- Cristopher Chase - basso
- Isaac Fratini - batteria
- Patrick Guild - voce
- Dj Rogers - chitarra
- Elijah Horner - voce
1. (Re) Acquaintance
2. Part 2 (Motel art)
3. Fractures
4. Thirty Four Seconds
5. Consequence (What Comes Next)
6. Everything But Everything
7. Hang The Jury
8. We Were
9. You’re All Welcome
10. Thirteen Steps
11. Holding The Claws
12. Resolution
Fractures
I Killing The Dream, band di Sacramento con già alle spalle due album nel 2004 e 2005, torna dopo tre anni per regalare al suo pubblico amante dell’hardcore questo esplosivo di rabbia concentrata in 24 minuti.
Chiaro fin dall’inizio l’intento del gruppo di colpire, attirare l’attenzione attraverso un mix non di facile ascolto fra il delirante punk hardcore e la ricerca della melodia.
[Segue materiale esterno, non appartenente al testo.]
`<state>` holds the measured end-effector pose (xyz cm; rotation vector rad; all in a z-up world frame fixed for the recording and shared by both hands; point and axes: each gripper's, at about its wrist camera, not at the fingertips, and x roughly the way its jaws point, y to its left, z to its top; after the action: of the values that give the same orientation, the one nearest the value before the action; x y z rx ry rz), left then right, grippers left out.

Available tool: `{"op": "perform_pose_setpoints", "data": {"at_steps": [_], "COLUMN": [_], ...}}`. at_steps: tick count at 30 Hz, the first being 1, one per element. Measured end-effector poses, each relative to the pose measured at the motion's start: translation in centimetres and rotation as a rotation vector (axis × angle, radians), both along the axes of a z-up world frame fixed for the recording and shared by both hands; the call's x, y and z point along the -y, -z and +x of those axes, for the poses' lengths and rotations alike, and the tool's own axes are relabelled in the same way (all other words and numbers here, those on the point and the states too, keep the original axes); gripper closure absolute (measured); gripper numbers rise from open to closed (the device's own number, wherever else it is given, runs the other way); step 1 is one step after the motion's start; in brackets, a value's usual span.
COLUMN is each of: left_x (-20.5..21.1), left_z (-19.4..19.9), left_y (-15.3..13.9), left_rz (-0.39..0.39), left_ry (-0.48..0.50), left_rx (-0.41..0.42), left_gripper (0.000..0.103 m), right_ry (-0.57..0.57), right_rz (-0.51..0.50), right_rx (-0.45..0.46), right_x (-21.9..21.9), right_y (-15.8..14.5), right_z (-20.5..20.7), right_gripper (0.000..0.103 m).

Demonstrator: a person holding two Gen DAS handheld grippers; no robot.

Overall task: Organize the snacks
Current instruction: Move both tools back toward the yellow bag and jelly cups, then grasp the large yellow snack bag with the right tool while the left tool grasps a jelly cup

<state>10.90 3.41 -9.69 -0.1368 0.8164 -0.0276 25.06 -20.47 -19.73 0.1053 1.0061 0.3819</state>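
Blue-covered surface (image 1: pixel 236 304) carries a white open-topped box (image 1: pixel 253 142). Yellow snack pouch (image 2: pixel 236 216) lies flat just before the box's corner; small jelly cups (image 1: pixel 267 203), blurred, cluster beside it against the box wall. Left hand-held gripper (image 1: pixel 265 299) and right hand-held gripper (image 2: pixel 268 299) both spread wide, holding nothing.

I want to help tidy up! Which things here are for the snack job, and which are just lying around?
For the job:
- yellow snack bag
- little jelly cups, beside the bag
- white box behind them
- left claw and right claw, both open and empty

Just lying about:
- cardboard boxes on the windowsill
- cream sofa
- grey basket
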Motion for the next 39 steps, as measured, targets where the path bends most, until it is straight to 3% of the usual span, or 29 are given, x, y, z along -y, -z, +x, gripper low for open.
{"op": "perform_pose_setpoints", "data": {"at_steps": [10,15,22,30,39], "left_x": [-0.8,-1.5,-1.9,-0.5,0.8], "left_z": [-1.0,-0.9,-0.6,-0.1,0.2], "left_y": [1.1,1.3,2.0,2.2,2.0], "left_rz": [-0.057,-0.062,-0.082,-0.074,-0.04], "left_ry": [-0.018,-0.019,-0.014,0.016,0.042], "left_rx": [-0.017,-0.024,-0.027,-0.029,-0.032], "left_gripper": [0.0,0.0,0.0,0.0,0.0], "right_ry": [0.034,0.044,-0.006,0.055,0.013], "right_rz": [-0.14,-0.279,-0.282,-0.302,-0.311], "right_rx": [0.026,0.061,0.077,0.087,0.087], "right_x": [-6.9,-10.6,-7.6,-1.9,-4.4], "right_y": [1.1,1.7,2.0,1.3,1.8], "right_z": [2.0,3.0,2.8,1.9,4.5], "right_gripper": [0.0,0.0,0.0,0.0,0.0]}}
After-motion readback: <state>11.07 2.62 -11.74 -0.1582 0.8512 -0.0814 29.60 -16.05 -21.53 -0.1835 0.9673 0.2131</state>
L’album inizia con la cascata musicale di Part 2, che cattura per la sua immediatezza, per la velocità della batteria come nella migliore tradizione punk hardcore, per le melodie che la chitarra tenta comunque di realizzare in questo delirio, e per la voce di Elijah Horner: questa riesce perfettamente a rendere esplicito il messaggio dei testi, la disperazione e la sofferenza delle parole; è una voce che non abbandona questa sensazione di sofferenza per tutto l’album, una voce che urla rabbiosa, veloce, dolorosa senza rendere mai piatto il lavoro. La title track è uno dei brani migliori di questo album: all’inizio i Killing The Dream ci lasciano illudere che il pezzo sia incentrato su una scontata melodia, per poi far esplodere subito dopo l’irrazionalità dell’hardcore. Bellissimo il frangente che si apre al cinquantasettesimo secondo per poi spegnersi dopo appena otto secondi: la batteria continua a correre impazzita, mentre voce e chitarra prendono strade proprie per poi incontrarsi dopo poco in una parte più melodiosa. Quei pochi secondi lontani dalle sonorità classiche, così come la fine della title track, dimostrano la vicinanza di questa band non solo al panorama hardcore, ma anche ad un tipo di sonorità più sperimentali e meno classiche.
Probabilmente però, se questi musicisti avessero osato di più, se avessero sfidato di più la tradizione hardcore, se avessero seguito maggiormente gli spunti piacevoli e poco scontati di alcune belle parti di questo lavoro, quest’ultimo sarebbe molto più che un album hardcore punk e sfuggirebbe alle etichette. Stesso discorso della title track vale per altri brani, come Consequence, Everything But Everything o We Were: bell’intreccio di spietato hardcore e melodia e voce sempre abile nel trasmettere la rabbia immensa, l’insofferenza. Resolution è l’epilogo di questo lavoro tutt’altro che fallimentare della band americana: quattro minuti e poco più di varie influenze musicali che si legano alle classiche parti; a volte quasi dispiace in alcuni pezzi, ad esempio in questo, la presenza di alcune parentesi eccessivamente melodiche che rompono l’armonia discorde di altre sezioni molto più originali, in cui il controtempo regna sovrano per qualche istante.
Fractures non rappresenta assolutamente una frattura con la tradizione punk hardcore, ma introduce elementi innovativi interessanti, che se fossero stati ampliati avrebbero allontanato questo album dai precedenti dei Killing The Dream e avrebbero indirizzato questi verso spiagge bagnate da onde più inedite. Ma la musica non si fa coi se: resta questo lavoro, Fractures, che si lascia piacevolmente ascoltare da orecchie non troppo facili, un album carico e dirompente.